## Instructions to follow:
Note each line of the entries that includes "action". Then copy those lines.

(Dataset entries)
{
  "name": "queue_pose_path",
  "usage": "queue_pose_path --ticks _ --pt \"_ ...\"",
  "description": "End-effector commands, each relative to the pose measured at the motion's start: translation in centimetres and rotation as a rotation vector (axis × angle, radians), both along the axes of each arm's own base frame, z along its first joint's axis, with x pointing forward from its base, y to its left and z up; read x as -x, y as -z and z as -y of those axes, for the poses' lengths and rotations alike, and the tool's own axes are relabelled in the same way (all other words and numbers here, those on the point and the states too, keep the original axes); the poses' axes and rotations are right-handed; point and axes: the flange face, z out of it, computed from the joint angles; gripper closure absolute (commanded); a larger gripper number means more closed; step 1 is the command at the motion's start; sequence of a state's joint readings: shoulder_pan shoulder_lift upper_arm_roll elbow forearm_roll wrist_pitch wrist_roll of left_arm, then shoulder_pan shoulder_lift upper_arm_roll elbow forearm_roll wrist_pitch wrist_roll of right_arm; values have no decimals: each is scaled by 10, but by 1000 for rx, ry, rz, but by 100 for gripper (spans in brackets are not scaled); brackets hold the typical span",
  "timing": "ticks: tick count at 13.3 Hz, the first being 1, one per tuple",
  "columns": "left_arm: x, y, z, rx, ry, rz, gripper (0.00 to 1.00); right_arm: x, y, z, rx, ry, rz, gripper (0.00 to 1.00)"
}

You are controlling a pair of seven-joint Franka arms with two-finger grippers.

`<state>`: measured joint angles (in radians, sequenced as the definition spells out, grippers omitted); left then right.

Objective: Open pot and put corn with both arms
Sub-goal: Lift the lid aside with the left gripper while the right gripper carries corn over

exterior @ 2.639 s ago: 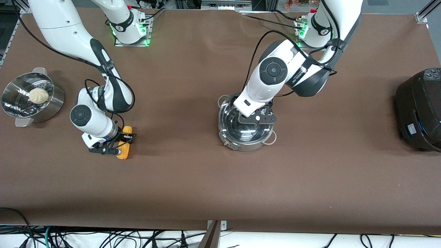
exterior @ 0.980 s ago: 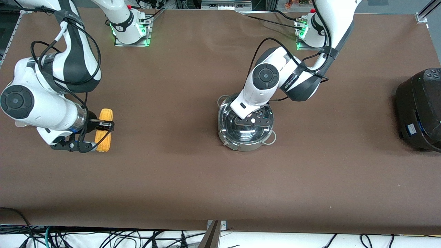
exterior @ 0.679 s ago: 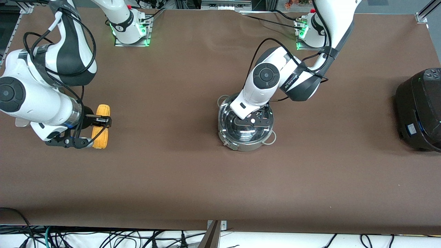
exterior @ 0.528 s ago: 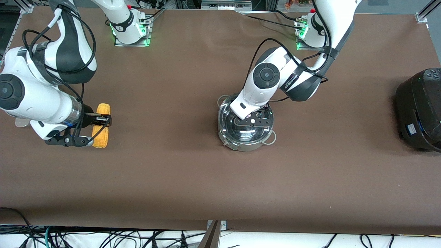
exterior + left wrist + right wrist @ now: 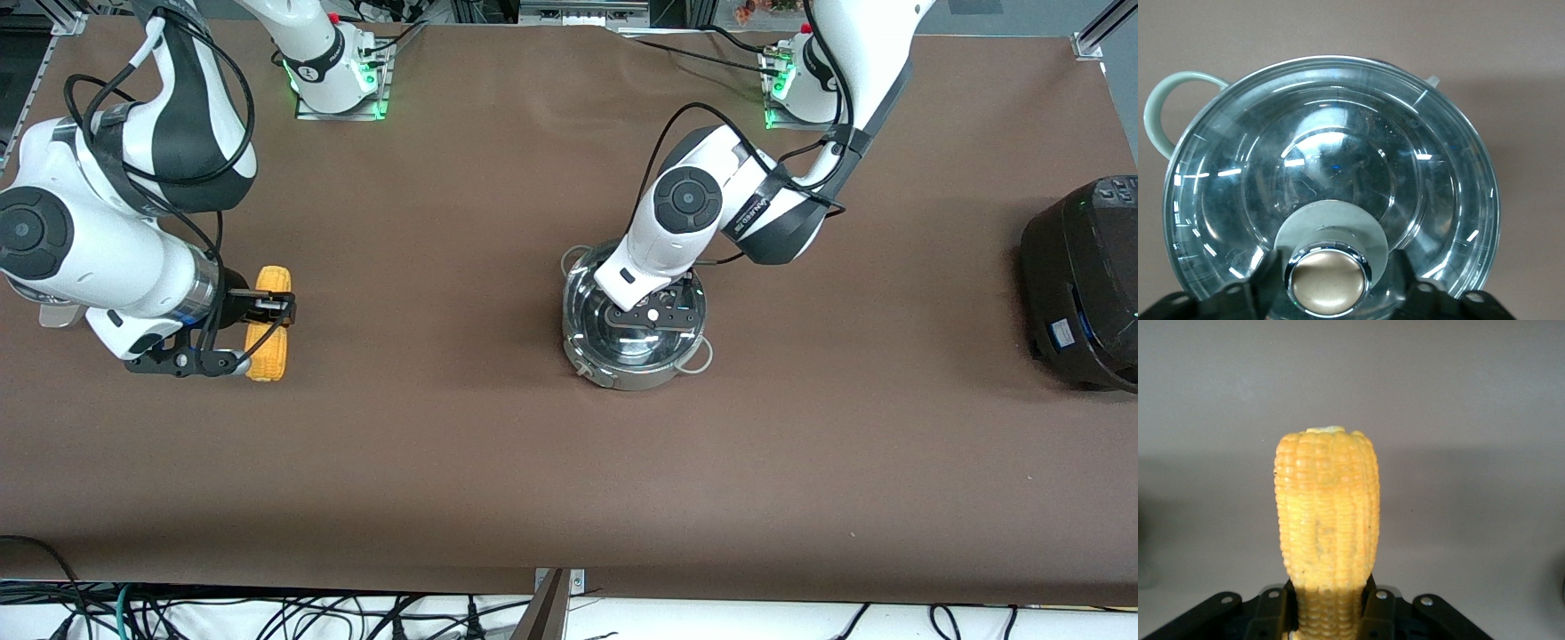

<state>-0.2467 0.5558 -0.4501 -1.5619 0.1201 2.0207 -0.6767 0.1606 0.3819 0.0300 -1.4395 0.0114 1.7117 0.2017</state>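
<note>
The steel pot [image 5: 622, 360] stands mid-table with its glass lid [image 5: 1331, 153] on. My left gripper [image 5: 653, 313] is low over the lid. In the left wrist view it [image 5: 1328, 280] is open, with its fingers on either side of the tan knob [image 5: 1328, 285] and small gaps showing. My right gripper [image 5: 260, 331] is shut on the yellow corn [image 5: 269, 324] and holds it in the air over the table toward the right arm's end. In the right wrist view the corn [image 5: 1327, 520] sticks out from between the fingers [image 5: 1378, 617].
A large black cooker [image 5: 1085, 284] stands at the left arm's end of the table. The pot's loop handle [image 5: 701, 356] sticks out toward the front camera. My right arm [image 5: 98, 258] covers the place where the steamer bowl stood.
My right gripper has lifted the corn off the table, swung toward the right arm's end, then drifted slightly back toward the pot. My left gripper has settled lower around the knob.
</note>
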Motion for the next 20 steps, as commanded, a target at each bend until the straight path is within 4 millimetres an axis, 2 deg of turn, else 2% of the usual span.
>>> queue_pose_path --ticks 1,2,3,4,5,6,10,13,14,17,20 --pt "-2 1 -2 -3 29 18 61 3 -9 -4 -5 -4 -3 100" --pt "-2 1 -3 -2 45 20 65 3 -9 -4 -5 -4 -3 100" --pt "-4 2 -5 -4 53 20 76 3 -9 -4 -5 -4 -3 100" --pt "-4 1 -6 -3 53 21 83 3 -9 -5 -6 -6 -3 100" --pt "-4 1 -6 -3 53 21 95 4 -9 -8 -7 -7 -4 100" --pt "-4 1 -6 -3 53 21 100 5 -9 -14 -4 -10 -3 100" --pt "-4 -4 -8 -7 37 15 100 9 -10 -32 -1 11 -3 100" --pt "-2 -27 -16 -26 22 12 100 15 -10 -57 10 69 -3 100" --pt "-3 -36 -23 -34 7 9 100 18 -10 -67 12 67 -2 100" --pt "-6 -64 -44 -27 -33 -15 100 20 -10 -73 12 61 1 100" --pt "-12 -81 -74 -49 -62 -19 100 24 -11 -91 -60 90 -16 100"
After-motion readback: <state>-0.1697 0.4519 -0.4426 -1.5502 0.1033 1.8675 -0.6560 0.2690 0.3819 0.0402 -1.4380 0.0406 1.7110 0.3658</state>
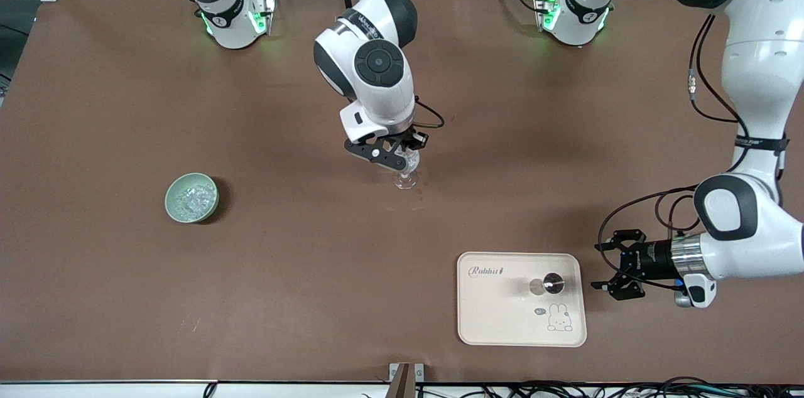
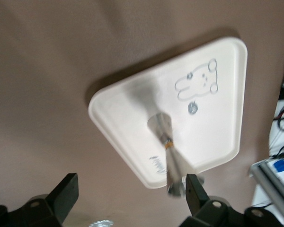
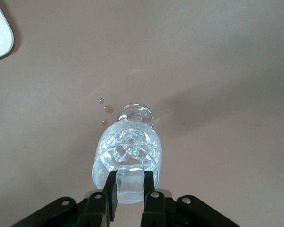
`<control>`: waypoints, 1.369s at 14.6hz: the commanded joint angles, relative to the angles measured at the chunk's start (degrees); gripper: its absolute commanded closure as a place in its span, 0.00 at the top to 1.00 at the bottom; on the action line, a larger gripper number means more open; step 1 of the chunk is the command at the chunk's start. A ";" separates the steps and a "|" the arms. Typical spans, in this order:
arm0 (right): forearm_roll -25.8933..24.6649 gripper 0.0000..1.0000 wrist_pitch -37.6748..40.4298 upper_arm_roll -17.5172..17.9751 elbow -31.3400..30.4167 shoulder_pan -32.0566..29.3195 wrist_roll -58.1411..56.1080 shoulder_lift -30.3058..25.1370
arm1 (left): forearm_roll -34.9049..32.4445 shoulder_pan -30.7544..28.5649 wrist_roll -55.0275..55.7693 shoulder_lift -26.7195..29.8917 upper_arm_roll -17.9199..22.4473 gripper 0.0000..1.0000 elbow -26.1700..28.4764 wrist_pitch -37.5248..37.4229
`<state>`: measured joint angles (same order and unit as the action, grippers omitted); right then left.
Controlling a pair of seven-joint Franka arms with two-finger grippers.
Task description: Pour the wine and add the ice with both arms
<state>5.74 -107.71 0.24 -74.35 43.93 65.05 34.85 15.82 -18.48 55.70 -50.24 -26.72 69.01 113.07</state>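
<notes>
brown surface (image 1: 264, 272), two arms at work. my right end effector (image 1: 402, 156) hangs over the glass (image 1: 406, 175) at mid-surface, clenched on a cube (image 3: 129, 185) of ice held right at the rim; the glass already carries several clear chunks, so the ice step looks partly done. the rest of the ice (image 1: 190, 198) lies in the green bowl (image 1: 169, 200), well apart, toward the right arm's end. a few small drops (image 3: 105, 109) mark the surface just beside the glass foot.

my left end effector (image 1: 612, 272) waits released, fingers spread, low beside the edge of the cream tray (image 1: 502, 322), toward the left arm's end. on the tray stands a slim bottle (image 1: 546, 285) with a metal top; it is ungripped. whether wine is already in the glass i cannot tell; i see no colour in it, so i judge the pour not yet done.

open room: broad bare surface lies between bowl, glass and tray. the tray sits near the surface edge closest to the front camera, so the bottle lift wants care there. the right arm's bulk stands over the glass and would need to clear before a pour.
</notes>
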 commanded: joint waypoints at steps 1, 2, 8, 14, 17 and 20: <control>1.03 0.33 0.04 -0.50 1.23 0.46 0.43 0.57 | -3.85 1.50 0.20 7.59 0.36 1.00 1.56 -4.51; 1.03 0.40 0.04 -0.50 1.23 0.46 0.43 0.57 | -6.56 2.04 0.02 9.88 0.27 1.00 1.56 -5.74; 0.85 0.95 0.74 -0.68 1.58 0.29 0.52 0.05 | -21.87 9.77 -2.08 22.36 0.18 1.00 1.65 -16.72; -8.35 1.00 3.64 -2.44 2.02 -4.28 0.17 -10.30 | -22.94 9.60 -22.37 31.15 0.36 1.00 2.35 -22.53; -12.32 1.00 7.77 -2.44 1.93 -10.06 -3.85 -15.40 | -22.85 9.42 -29.58 34.94 0.88 1.00 3.32 -26.74; -12.33 1.00 10.23 -2.44 1.84 -17.54 -12.90 -19.10 | -22.76 8.55 -38.18 37.93 2.72 1.00 4.02 -29.21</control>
<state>-5.59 -98.40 -3.27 -70.11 31.10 57.12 18.87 -6.29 -9.17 23.37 -15.98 -25.60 70.13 84.81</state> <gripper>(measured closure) 0.000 0.000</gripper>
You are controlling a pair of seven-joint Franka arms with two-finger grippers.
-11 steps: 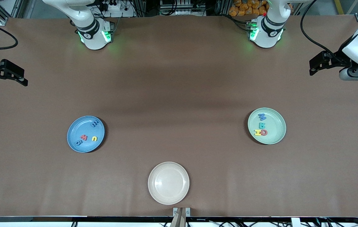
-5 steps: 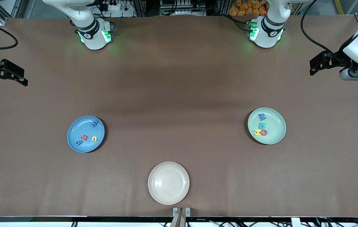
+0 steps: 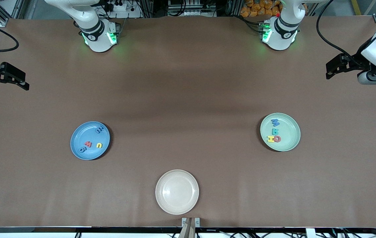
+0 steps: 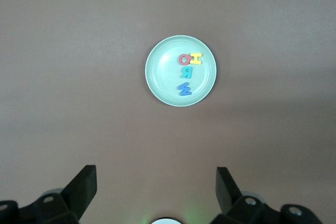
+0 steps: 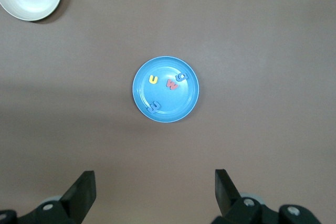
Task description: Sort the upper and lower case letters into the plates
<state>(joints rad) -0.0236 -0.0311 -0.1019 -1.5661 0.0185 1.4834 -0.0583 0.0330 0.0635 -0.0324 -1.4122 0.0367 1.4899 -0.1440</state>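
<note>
We found all eight letters already on plates. The blue plate, toward the right arm's end of the table, held four: a blue letter nearest the bases, a red letter, a yellow letter beside it, and a second blue letter nearest the front camera. The mint plate, toward the left arm's end, held the other four: a blue M, a teal letter, then a yellow H touching a red ring-shaped letter. The cream plate, nearest the front camera, was bare.

The left gripper hung over the table's edge at its own end, fingers spread wide with nothing between them; its wrist view looked straight down on the mint plate. The right gripper hung over the edge at its end, equally wide and empty.

We judged the sorting finished, or nearly so. If a letter needed moving, it would handle as a light, chunky, probably foam piece, slightly yielding and not fragile. We would pinch it across its flat outer edges, from above. The touching H and ring would be hard to grip singly, and a light plate could slide if nudged.
</note>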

## Task solution:
`<control>`: waypoints, 1.369s at 14.6hz: the commanded joint angles, relative to the angles measured at the chunk's start (degrees); gripper: its absolute commanded closure as a place in its span, 0.00 at the top to 1.00 at the bottom; on the action line, a larger gripper number means more open; step 1 of the chunk is the command at the chunk's start. A ";" separates the steps and a "|" the arms. Typical spans, in this order:
`<state>`: measured joint angles (same order and unit as the action, grippers omitted); right then left.

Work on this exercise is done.